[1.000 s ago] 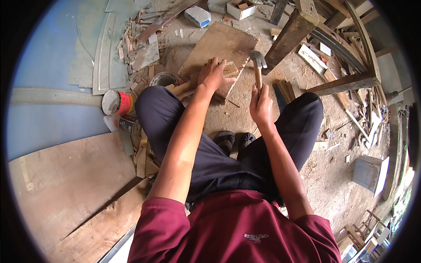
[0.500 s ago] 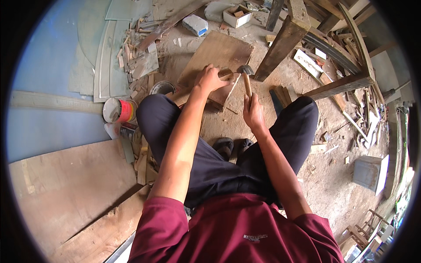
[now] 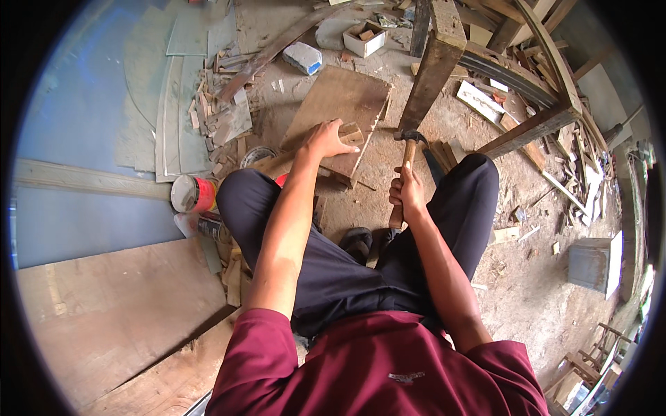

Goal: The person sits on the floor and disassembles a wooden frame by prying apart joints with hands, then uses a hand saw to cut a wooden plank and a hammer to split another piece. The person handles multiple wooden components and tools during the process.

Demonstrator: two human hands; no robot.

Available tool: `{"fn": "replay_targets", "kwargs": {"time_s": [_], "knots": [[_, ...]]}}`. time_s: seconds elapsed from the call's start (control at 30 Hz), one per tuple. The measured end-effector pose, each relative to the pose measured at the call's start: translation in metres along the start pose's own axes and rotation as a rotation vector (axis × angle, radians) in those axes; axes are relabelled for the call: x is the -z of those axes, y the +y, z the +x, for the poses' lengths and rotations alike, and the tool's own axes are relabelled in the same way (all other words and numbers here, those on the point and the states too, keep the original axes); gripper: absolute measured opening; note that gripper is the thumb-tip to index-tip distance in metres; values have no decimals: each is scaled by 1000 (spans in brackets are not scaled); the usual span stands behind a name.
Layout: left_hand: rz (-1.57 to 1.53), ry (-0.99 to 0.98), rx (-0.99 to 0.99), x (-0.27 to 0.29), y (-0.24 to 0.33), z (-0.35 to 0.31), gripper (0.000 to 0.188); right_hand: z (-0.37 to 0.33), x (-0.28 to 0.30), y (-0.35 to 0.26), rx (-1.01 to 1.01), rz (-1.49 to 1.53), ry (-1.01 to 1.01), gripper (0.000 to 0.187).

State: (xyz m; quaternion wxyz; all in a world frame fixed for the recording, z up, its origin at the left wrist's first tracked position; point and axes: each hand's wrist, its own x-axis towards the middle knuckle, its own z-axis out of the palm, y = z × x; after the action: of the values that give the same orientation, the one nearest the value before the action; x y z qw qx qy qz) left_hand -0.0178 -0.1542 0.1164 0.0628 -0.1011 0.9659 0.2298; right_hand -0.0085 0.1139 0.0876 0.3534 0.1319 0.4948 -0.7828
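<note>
My left hand (image 3: 325, 141) is closed about a small wooden block (image 3: 352, 134), thumb on the near side and fingers on the far side. The block rests on a flat brown wooden board (image 3: 333, 93) in front of my knees. In my right hand (image 3: 409, 193) is a claw hammer, gripped by its wooden handle (image 3: 410, 151). Its dark head (image 3: 411, 136) is upright, to the right of the board and apart from it. Whether a nail is in the block cannot be made out.
A heavy wooden frame (image 3: 436, 76) stands at the far right, with scrap wood around it. A white box (image 3: 365, 46) and a grey-white block (image 3: 303, 58) lie beyond the board. A red-labelled can (image 3: 194, 193) stands by my left knee. A pale bin (image 3: 593, 263) is to the right.
The hammer has moved right and nearer to me, away from the board's edge. My left hand and the block have shifted slightly left and nearer, and the whole view has shifted a little.
</note>
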Motion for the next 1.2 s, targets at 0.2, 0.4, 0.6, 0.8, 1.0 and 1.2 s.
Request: {"fn": "replay_targets", "kwargs": {"time_s": [0.2,0.4,0.6,0.8,1.0,1.2], "knots": [[-141,202,34,26,22,-26,90,-12,-3,-13,45,-25,-30,30],[-585,484,-292,93,93,-68,73,-14,-3,-23,96,-14,0,34],[-958,492,-486,83,144,-93,82,-52,-9,-52,260,-124,20,32],[-1108,526,-577,36,169,-84,66,-151,-19,-116,411,-287,-11,33],[-1096,478,-570,-13,159,-48,65,-219,-29,-172,412,-568,-69,35],[-1048,311,-555,-30,154,-40,66,-212,-13,-166,394,-932,-39,38]]}}
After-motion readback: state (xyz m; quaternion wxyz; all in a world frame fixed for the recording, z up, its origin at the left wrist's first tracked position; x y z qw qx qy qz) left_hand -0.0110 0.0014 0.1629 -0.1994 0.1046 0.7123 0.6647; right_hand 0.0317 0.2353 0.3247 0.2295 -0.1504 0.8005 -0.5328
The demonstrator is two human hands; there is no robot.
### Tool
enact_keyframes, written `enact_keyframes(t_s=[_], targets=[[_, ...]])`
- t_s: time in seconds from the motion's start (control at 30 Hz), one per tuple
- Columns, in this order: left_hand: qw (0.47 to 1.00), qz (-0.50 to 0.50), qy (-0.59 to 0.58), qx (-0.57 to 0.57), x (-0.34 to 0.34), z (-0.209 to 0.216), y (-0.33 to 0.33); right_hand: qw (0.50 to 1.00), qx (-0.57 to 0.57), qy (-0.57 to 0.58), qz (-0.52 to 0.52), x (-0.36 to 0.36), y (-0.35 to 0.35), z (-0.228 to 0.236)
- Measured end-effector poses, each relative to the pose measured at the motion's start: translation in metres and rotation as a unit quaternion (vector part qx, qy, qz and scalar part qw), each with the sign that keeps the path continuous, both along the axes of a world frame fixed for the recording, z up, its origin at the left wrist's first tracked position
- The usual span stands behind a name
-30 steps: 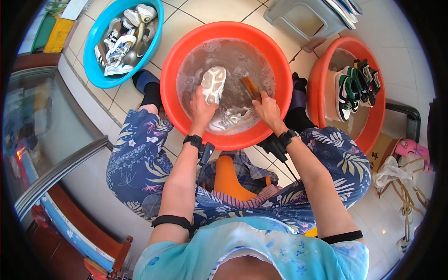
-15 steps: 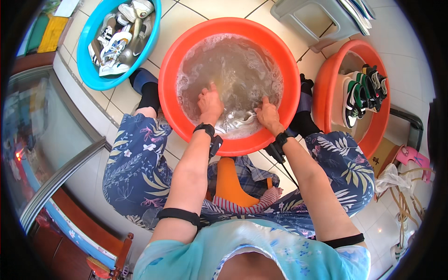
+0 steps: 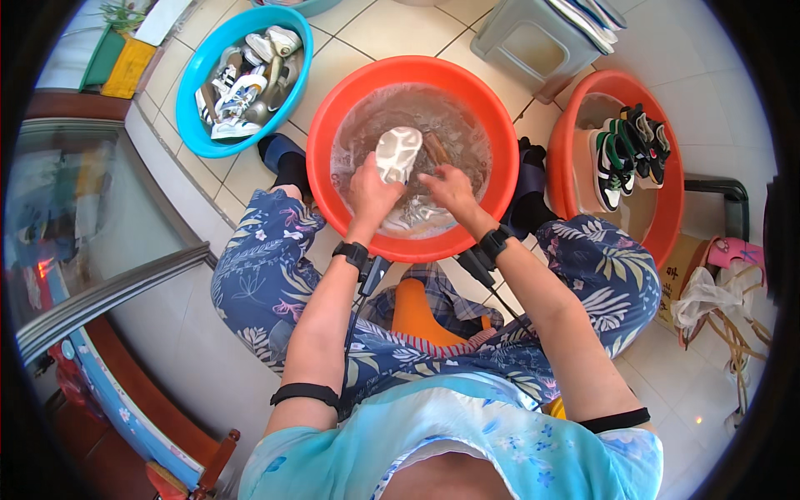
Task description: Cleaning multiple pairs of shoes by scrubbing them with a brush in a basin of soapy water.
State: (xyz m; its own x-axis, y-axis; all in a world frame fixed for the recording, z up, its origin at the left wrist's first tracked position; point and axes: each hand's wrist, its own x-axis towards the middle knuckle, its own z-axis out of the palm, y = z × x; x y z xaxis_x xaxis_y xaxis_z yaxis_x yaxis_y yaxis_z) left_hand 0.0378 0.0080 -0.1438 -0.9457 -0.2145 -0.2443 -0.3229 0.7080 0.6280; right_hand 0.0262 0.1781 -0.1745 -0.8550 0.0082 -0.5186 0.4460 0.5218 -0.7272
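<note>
A shoe [image 3: 398, 153] with a pale, patterned sole turned up is raised above the murky water of a red-orange basin [image 3: 322, 167]. My left hand [image 3: 372, 193] grips it along its near left side. My right hand [image 3: 452, 188] hovers just right of the shoe, fingers loosely bent and apart, with nothing visible in them. Beyond its fingers a brown, elongated thing [image 3: 435, 148] pokes out of the water; its kind is unclear. White laces or part of another shoe [image 3: 417, 213] show near the basin's front, mostly under water.
At the far left a blue basin [image 3: 190, 108] holds several wet shoes. Another red basin [image 3: 563, 158] on the right has green, black and white shoes [image 3: 615, 162] over its rim. A grey stool [image 3: 533, 50] stands behind it; a glass-fronted cabinet [image 3: 92, 217] borders the left.
My left hand has brought a shoe up out of the water, sole up. My right hand has moved in toward it, and the brown thing has come into sight. The view has shifted slightly.
</note>
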Motion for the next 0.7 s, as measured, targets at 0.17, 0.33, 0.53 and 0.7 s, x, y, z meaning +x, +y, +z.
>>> enact_keyframes(t_s=[0.17,0.33,0.53,0.7], targets=[[0.986,-0.072,0.109,-0.102,0.014,0.042,0.030,0.936,-0.298,-0.149,-0.115,-0.020,-0.027,0.072],[0.956,-0.150,0.210,-0.136,0.028,0.062,0.038,0.873,-0.354,-0.251,-0.224,-0.018,-0.020,0.119],[0.939,-0.208,0.266,0.069,0.037,0.095,0.041,0.894,-0.341,-0.095,-0.274,-0.024,-0.001,0.092],[0.957,0.010,0.077,0.280,0.001,0.088,0.010,0.924,-0.362,-0.039,-0.116,-0.026,0.014,0.110]])
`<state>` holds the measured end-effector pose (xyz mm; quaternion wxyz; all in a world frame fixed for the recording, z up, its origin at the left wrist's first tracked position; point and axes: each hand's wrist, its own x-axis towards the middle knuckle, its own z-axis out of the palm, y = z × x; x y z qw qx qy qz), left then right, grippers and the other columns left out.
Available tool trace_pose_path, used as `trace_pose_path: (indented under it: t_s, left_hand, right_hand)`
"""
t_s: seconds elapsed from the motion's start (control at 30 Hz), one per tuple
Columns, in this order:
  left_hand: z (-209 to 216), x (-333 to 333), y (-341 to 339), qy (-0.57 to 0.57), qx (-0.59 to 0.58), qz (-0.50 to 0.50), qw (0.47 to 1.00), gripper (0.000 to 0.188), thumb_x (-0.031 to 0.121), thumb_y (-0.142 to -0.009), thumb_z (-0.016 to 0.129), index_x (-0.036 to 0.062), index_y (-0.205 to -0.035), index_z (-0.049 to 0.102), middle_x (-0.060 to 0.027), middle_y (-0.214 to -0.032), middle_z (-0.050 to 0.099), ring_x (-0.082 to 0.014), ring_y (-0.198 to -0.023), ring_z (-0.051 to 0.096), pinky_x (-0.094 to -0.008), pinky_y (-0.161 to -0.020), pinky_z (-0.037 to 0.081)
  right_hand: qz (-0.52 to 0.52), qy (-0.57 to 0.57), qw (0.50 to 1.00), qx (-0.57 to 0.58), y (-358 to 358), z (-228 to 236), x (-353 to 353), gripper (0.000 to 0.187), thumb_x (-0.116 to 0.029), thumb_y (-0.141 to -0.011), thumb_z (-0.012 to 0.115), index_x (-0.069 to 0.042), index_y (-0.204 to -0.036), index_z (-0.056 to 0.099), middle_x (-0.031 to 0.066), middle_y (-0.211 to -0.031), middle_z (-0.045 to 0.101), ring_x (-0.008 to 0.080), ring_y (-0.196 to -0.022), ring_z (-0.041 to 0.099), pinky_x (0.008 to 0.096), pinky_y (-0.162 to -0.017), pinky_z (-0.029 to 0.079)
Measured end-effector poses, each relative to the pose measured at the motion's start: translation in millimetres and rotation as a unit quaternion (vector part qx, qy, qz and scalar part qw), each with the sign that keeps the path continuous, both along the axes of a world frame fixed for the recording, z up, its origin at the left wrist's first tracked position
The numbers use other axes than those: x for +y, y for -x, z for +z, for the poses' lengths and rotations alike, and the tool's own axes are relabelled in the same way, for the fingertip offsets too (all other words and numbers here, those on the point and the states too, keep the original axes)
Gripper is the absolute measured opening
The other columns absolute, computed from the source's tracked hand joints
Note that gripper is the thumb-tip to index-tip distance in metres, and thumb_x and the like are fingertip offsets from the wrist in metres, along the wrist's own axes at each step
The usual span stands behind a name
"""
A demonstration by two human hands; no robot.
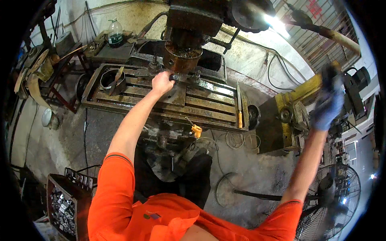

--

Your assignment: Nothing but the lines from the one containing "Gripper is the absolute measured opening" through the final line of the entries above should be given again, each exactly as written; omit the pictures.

Finished task:
Gripper is the absolute measured opening
The other columns absolute, computed from the source's tracked hand joints
Note that gripper is the thumb-tip to index-tip distance in metres, and thumb_x and the like are fingertip offsets from the wrist in metres, along the wrist's own axes at each step
The usual span stands behind a name
"""
A demonstration by two human hands; no robot.

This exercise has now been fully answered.